## AVAILABLE DATA

=== Section Start ===

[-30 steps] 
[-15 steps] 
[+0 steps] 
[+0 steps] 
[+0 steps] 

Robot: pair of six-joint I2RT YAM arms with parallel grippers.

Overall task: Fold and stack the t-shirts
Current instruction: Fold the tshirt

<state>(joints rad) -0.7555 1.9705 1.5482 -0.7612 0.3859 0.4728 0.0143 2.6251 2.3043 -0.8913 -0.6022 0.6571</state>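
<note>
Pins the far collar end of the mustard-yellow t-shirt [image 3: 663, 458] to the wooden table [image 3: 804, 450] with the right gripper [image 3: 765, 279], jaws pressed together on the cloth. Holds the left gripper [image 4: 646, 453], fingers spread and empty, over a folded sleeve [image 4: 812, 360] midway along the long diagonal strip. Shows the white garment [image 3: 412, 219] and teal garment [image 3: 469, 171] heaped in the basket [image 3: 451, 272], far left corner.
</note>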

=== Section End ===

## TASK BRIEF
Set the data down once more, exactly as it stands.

## RESPONSE TO THIS EXERCISE
[-30 steps] 
[-15 steps] 
[+0 steps] 
[+0 steps] 
[+0 steps] 

Robot: pair of six-joint I2RT YAM arms with parallel grippers.

Overall task: Fold and stack the t-shirts
Current instruction: Fold the tshirt

<state>(joints rad) -0.7555 1.9705 1.5482 -0.7612 0.3859 0.4728 0.0143 2.6251 2.3043 -0.8913 -0.6022 0.6571</state>
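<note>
Pins the far collar end of the mustard-yellow t-shirt [image 3: 663, 458] to the wooden table [image 3: 804, 450] with the right gripper [image 3: 765, 279], jaws pressed together on the cloth. Holds the left gripper [image 4: 646, 453], fingers spread and empty, over a folded sleeve [image 4: 812, 360] midway along the long diagonal strip. Shows the white garment [image 3: 412, 219] and teal garment [image 3: 469, 171] heaped in the basket [image 3: 451, 272], far left corner.
</note>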

There is no more to the exercise.